— WHAT YOU SHOULD DO —
In the listing below, locate the lines that hold the string "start". Copy those lines.
─── RECORDED INFORMATION ───
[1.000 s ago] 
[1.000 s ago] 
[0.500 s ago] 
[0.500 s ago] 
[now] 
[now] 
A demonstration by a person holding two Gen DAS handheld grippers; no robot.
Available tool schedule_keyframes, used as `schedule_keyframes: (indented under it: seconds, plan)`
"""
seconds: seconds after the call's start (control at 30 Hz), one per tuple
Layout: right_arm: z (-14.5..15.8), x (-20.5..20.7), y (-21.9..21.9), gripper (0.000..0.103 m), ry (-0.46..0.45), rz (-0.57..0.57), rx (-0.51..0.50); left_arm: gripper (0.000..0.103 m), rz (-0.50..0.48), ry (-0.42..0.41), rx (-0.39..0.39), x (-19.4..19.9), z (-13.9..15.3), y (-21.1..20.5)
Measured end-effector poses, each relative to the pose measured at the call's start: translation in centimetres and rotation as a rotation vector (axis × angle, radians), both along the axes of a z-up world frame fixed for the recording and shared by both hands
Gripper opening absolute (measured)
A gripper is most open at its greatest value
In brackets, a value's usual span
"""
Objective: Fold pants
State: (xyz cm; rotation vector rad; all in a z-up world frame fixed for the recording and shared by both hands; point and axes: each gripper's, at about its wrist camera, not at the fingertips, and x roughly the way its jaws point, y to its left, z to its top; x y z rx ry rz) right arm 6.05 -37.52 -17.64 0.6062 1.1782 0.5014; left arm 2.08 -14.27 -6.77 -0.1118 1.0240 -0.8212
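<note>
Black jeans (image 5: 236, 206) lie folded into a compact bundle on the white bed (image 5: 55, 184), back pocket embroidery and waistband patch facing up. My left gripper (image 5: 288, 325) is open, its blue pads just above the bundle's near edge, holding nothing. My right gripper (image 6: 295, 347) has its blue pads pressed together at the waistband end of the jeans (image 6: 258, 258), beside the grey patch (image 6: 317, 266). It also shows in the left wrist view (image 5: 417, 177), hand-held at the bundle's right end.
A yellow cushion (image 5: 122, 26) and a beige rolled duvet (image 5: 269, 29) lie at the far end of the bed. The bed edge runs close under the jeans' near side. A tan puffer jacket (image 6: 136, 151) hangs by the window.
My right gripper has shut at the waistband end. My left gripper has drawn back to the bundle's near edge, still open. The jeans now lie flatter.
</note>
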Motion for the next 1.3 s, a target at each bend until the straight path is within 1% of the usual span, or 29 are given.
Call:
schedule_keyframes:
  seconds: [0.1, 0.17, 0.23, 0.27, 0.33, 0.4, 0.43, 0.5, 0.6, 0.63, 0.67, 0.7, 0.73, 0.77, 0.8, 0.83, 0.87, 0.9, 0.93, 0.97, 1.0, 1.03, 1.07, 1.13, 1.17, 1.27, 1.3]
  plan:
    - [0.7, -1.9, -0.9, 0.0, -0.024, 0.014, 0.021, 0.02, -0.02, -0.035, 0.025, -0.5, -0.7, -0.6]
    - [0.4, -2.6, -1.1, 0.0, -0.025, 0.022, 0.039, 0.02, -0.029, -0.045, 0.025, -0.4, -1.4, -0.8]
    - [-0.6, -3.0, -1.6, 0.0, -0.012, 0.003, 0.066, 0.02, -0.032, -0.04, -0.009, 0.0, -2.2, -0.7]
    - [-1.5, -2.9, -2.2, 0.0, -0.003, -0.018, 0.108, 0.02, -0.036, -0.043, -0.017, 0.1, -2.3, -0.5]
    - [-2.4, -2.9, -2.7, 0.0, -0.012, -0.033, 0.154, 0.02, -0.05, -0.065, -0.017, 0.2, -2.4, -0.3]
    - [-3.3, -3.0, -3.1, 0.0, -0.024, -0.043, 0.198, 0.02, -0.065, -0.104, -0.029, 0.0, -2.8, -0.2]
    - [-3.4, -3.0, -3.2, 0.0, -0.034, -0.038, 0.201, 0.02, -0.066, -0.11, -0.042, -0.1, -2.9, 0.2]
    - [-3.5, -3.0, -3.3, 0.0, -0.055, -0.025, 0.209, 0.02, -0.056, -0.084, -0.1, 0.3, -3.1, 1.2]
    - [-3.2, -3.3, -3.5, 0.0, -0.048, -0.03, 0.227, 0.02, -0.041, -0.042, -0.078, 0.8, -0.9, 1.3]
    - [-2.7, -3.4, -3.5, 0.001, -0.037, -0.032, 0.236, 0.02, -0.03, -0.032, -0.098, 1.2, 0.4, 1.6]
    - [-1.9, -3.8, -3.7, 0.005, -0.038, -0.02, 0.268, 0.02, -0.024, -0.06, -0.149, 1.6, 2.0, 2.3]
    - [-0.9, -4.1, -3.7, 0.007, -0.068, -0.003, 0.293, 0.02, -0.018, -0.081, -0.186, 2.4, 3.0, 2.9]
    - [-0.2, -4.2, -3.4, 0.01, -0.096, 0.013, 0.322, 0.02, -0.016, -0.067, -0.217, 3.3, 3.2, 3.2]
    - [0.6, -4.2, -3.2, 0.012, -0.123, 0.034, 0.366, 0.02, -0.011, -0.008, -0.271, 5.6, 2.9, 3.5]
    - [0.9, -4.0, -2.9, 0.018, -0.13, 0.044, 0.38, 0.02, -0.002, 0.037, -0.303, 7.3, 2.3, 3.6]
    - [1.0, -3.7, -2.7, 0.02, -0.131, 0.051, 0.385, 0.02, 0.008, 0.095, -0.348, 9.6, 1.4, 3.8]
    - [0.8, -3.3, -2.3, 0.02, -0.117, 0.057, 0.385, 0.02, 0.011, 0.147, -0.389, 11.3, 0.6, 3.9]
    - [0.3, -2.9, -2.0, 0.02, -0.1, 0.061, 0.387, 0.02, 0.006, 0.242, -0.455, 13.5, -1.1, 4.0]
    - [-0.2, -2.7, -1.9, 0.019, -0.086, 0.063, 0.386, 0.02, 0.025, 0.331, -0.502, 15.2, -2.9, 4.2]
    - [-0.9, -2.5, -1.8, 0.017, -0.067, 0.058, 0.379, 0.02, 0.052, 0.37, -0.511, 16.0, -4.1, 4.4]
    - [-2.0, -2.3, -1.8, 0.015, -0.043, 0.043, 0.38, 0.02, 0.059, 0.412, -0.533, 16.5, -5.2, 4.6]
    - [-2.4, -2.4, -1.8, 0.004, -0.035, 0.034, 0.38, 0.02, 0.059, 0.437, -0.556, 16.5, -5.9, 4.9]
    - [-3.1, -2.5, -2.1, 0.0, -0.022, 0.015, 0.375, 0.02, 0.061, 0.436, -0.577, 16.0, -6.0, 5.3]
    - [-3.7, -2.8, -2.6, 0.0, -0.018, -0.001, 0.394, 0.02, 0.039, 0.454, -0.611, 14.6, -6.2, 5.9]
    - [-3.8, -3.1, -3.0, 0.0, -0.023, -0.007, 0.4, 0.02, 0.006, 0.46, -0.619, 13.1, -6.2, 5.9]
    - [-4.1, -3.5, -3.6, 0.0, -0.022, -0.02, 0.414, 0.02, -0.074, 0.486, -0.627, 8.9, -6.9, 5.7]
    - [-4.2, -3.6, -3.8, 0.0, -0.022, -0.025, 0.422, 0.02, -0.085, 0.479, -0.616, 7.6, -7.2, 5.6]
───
— PROBLEM SOLUTION —
seconds: seconds after the call's start (control at 30 Hz), one per tuple
Measured end-effector poses, each relative to the pose measured at the call's start: translation in centimetres and rotation as a rotation vector (axis × angle, radians), both along the axes of a z-up world frame fixed for the recording and shared by both hands

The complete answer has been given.